On the ninth day, all the girls again assemble near the Dalkhai Kuthi. After collecting all the articles used for the ritual on the previous day, they move in a procession accompanied by drumming of dhol and nissan to seven houses and then to the river bank to immerse all the articles. After taking bath they return home, and the 108 dub, 108 rice and yellow thread are offered to their brothers. Till the end of the tenth day of Dasahara, they are engrossed in Dalkhai dance. The entire village plunges into an energetic mood by the intoxicating effect of the melodious song and dance.

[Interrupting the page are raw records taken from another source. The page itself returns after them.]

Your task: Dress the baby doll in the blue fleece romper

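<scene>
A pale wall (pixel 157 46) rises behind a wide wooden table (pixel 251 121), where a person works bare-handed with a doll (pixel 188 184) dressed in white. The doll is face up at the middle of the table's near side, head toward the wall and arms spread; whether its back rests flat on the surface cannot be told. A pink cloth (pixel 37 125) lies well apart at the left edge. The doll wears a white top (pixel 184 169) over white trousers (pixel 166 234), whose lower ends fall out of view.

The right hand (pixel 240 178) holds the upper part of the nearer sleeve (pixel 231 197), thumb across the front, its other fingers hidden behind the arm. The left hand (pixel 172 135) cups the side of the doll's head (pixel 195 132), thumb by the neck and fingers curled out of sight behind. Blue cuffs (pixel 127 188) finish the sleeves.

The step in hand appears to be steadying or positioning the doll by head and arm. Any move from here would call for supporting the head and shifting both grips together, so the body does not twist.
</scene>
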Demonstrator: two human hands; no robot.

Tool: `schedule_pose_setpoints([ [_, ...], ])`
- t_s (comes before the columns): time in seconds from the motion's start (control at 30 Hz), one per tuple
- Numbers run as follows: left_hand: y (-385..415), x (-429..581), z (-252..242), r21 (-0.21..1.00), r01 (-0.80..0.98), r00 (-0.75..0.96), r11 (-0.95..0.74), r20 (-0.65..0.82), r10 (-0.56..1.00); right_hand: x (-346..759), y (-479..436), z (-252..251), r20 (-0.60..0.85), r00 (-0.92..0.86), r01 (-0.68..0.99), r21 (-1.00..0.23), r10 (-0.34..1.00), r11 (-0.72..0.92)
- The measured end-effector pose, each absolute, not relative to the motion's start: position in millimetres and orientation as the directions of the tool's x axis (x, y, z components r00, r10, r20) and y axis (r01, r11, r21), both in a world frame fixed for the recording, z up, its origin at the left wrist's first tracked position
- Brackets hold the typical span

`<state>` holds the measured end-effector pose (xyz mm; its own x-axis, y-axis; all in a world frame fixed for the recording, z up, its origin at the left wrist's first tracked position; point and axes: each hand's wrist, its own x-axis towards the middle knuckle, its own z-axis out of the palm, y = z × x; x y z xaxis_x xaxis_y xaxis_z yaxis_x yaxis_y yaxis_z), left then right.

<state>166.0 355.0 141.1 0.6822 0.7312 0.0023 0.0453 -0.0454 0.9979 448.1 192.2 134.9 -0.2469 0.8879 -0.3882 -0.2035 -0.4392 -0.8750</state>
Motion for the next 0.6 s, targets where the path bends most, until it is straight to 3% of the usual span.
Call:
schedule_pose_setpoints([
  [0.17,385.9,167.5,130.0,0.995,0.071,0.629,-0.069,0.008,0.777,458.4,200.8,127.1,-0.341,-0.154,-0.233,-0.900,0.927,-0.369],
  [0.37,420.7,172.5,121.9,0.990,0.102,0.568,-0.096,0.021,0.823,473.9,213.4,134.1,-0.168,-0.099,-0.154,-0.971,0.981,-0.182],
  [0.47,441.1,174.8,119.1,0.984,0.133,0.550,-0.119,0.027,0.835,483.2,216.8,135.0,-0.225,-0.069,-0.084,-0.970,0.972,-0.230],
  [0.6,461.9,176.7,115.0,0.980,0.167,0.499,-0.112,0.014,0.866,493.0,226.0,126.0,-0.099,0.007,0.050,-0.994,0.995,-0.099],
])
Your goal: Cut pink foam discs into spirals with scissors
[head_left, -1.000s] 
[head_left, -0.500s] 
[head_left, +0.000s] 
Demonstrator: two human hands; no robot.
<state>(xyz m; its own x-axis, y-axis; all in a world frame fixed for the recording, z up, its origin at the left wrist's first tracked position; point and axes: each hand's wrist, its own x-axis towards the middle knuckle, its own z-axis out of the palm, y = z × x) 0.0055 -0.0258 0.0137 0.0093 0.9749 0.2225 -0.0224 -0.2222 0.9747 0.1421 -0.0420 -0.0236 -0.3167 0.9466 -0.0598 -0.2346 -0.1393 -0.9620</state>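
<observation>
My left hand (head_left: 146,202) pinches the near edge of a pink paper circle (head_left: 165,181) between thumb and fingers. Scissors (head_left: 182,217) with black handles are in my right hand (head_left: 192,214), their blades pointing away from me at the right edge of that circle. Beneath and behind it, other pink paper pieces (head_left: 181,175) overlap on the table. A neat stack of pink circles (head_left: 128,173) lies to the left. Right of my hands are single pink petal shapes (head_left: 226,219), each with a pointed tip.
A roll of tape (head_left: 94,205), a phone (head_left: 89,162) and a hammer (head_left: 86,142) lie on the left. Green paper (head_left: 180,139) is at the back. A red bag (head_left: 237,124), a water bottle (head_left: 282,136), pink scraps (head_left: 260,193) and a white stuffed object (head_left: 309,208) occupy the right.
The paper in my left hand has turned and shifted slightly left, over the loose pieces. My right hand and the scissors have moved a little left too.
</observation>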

Dalkhai is performed as a ritual, whereas dance and song remains its principal interest. The dancers stand in a semi-circular formation during the dance. One after another they sing a couplet and at the end of it they dance in a particular way by bending at the waist level and move their feet rhythmically accompanied by musical instruments.
During the song dhol is played and subsequently other musical instruments like Nishan, Tasha, Jhanj and Muhari are accompanied.
The songs are composed from couplets to sixteen lines. The singer begins the song uttering “Dalkahi Re, Dalkahi Re” (twice) and finishes the lines with another pronouncement of “Dalkahi Re”. Mostly the songs are of romantic themes. At times one can find the description of nature, seasons, gods and goddesses; sometimes satire and teasing also. The singers have to depend entirely on their memory while rendering the songs – presence of mind comes handy.
During rendering Dalkhai usually Raserkeli, Mailajada, Jaiphul are also rendered. The lyrical depiction of Rasarkeli, MaelaJada and Jaiphula may look similar with Dalkhai. However, the song and rhythm of drums has different beats and style.